● **EXERCISE GOAL**: Copy out each line below that has the word "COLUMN" in it.

========

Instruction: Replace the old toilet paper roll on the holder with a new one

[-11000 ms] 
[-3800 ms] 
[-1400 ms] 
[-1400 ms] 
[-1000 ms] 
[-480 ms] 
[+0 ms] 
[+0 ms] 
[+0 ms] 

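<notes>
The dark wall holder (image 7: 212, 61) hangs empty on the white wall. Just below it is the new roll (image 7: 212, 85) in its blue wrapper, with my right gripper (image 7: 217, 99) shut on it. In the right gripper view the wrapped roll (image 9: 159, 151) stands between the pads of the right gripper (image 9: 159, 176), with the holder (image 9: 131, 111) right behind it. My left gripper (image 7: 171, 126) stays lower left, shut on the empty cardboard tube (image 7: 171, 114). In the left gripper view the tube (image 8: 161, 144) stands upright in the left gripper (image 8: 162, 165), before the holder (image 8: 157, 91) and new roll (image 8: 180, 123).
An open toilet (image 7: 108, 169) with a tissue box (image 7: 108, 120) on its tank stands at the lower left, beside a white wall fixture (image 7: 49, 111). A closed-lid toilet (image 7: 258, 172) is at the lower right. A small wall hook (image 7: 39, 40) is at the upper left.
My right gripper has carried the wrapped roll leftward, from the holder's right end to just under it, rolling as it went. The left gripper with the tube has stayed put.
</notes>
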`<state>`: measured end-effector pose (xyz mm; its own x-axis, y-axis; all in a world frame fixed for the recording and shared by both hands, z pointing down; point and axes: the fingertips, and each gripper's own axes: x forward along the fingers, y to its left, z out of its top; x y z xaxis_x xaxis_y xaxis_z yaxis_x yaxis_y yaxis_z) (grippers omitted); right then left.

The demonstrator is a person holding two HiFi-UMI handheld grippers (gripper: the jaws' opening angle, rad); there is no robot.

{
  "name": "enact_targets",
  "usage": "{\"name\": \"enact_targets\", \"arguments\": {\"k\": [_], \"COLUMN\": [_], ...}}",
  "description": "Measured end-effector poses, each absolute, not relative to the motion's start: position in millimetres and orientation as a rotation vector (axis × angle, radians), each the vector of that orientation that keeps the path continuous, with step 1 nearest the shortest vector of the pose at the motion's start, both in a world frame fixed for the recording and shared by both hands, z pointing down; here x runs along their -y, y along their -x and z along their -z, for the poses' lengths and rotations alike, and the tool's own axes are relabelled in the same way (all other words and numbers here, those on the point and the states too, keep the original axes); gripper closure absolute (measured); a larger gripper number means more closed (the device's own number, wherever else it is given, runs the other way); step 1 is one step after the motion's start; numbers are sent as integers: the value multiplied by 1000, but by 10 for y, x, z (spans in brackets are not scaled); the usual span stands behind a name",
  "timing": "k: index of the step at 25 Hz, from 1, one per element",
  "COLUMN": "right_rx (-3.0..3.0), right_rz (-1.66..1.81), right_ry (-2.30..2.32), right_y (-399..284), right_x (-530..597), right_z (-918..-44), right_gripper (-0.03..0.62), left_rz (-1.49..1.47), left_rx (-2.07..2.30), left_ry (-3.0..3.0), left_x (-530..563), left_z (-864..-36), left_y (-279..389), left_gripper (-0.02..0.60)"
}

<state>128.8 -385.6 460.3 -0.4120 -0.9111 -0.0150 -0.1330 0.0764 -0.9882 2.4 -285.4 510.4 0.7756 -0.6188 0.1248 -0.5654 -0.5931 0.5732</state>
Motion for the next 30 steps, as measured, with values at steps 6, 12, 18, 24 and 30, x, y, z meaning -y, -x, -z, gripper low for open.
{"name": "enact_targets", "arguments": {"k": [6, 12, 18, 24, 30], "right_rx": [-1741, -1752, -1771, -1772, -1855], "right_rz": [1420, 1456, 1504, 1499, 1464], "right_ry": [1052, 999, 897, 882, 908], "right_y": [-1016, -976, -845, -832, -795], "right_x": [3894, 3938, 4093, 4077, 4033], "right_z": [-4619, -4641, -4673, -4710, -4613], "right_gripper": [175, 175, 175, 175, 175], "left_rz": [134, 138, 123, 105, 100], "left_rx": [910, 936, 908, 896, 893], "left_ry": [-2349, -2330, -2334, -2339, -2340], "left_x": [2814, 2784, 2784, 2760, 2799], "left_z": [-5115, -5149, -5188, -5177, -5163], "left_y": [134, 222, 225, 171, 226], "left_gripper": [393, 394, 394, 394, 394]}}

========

● **TASK ANSWER**:
  "usage": "{\"name\": \"enact_targets\", \"arguments\": {\"k\": [_], \"COLUMN\": [_], ...}}",
  "COLUMN": "right_rx (-3.0..3.0), right_rz (-1.66..1.81), right_ry (-2.30..2.32), right_y (-399..284), right_x (-530..597), right_z (-918..-44), right_gripper (-0.03..0.62), left_rz (-1.49..1.47), left_rx (-2.07..2.30), left_ry (-3.0..3.0), left_x (-530..563), left_z (-864..-36), left_y (-279..389), left_gripper (-0.02..0.60)"

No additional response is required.